• Task: Below this line is the material. Write out only its lines from the one containing "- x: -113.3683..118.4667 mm" through the one containing "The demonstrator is", both kept, exactly.

• Dataset extract:
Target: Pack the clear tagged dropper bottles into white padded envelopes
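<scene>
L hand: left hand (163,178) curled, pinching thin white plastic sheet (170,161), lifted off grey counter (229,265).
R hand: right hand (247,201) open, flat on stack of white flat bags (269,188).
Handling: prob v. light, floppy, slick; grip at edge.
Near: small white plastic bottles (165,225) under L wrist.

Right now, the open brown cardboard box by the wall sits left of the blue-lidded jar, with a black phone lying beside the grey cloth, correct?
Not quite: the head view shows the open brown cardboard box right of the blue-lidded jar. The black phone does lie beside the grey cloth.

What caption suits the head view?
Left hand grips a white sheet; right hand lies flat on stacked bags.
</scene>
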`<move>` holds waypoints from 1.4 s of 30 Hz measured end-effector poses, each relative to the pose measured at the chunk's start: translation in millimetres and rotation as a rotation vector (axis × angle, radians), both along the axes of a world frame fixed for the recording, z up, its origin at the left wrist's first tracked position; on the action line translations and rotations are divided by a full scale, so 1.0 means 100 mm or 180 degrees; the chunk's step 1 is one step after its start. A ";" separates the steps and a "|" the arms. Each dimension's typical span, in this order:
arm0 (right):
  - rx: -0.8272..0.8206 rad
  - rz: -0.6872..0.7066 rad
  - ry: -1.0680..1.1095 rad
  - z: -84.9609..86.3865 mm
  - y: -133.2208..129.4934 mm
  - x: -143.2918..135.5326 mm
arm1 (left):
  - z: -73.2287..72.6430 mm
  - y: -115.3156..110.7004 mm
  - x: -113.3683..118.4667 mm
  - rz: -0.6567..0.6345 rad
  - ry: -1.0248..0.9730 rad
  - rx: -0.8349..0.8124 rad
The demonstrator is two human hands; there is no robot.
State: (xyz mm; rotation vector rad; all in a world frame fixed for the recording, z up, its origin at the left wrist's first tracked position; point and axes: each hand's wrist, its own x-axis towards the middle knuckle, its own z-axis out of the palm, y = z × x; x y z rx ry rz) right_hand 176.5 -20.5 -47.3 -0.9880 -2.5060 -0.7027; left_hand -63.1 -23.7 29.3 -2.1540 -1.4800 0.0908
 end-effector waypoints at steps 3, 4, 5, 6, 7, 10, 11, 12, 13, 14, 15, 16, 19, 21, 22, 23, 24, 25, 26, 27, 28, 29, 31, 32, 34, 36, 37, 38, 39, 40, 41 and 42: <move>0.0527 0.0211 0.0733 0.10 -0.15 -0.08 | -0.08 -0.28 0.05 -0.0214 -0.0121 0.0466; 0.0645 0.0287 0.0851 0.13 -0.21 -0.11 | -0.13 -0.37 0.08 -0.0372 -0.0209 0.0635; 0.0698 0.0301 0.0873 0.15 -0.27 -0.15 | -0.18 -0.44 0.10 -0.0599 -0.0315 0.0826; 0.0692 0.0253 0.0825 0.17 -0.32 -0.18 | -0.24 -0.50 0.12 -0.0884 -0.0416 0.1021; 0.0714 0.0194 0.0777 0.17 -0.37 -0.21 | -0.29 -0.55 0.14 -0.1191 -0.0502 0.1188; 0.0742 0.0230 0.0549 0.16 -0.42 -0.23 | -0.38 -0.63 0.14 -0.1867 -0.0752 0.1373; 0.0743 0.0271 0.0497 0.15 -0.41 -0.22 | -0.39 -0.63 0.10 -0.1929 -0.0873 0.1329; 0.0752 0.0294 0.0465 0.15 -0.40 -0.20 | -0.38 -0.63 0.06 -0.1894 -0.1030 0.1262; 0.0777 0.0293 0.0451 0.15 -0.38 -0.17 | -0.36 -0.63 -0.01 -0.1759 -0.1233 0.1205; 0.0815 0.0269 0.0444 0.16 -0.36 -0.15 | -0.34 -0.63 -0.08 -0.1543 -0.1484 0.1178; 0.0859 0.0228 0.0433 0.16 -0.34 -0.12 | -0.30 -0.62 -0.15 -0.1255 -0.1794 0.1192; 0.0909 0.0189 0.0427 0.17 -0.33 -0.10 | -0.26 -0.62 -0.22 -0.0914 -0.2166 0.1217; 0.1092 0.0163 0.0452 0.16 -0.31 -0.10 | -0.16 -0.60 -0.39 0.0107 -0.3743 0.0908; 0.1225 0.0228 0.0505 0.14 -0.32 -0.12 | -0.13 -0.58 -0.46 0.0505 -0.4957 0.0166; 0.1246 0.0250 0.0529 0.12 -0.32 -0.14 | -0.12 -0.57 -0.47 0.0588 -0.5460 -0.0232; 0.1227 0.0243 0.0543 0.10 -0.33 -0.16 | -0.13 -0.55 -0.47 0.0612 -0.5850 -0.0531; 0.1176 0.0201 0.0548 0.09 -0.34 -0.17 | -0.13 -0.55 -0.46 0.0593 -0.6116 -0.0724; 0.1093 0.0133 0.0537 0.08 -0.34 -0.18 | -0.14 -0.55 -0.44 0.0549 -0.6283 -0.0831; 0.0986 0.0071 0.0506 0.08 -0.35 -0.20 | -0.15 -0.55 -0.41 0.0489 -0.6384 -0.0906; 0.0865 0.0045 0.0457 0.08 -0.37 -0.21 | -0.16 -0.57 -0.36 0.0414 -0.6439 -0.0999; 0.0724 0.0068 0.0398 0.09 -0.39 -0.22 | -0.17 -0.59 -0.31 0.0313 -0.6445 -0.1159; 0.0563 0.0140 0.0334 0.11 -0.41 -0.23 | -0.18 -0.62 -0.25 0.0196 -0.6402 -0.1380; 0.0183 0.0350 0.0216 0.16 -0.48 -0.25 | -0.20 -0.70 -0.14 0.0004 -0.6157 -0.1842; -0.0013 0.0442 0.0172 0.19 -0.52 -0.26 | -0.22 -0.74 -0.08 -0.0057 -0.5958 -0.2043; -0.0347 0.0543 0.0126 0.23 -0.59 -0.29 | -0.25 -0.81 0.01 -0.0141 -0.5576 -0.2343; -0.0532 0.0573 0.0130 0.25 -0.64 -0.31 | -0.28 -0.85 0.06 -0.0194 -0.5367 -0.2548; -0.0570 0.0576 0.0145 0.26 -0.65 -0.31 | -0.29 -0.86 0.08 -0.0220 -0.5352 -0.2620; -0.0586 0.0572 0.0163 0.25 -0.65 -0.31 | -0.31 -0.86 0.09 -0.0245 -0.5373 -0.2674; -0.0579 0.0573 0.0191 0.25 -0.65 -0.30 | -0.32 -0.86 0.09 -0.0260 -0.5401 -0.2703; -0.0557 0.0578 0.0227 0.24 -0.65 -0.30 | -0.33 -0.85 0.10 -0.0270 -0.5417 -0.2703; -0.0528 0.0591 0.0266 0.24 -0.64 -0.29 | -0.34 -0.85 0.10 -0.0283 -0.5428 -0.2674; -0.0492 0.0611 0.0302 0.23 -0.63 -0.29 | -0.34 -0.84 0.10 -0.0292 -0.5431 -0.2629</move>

• The completed task:
  - x: -113.3683..118.4667 mm
  - rz: -0.6567..0.6345 rad
  - ry: -1.0248..0.9730 rad
  - rx: -0.8349..0.8124 rad
The demonstrator is two human hands; there is no robot.

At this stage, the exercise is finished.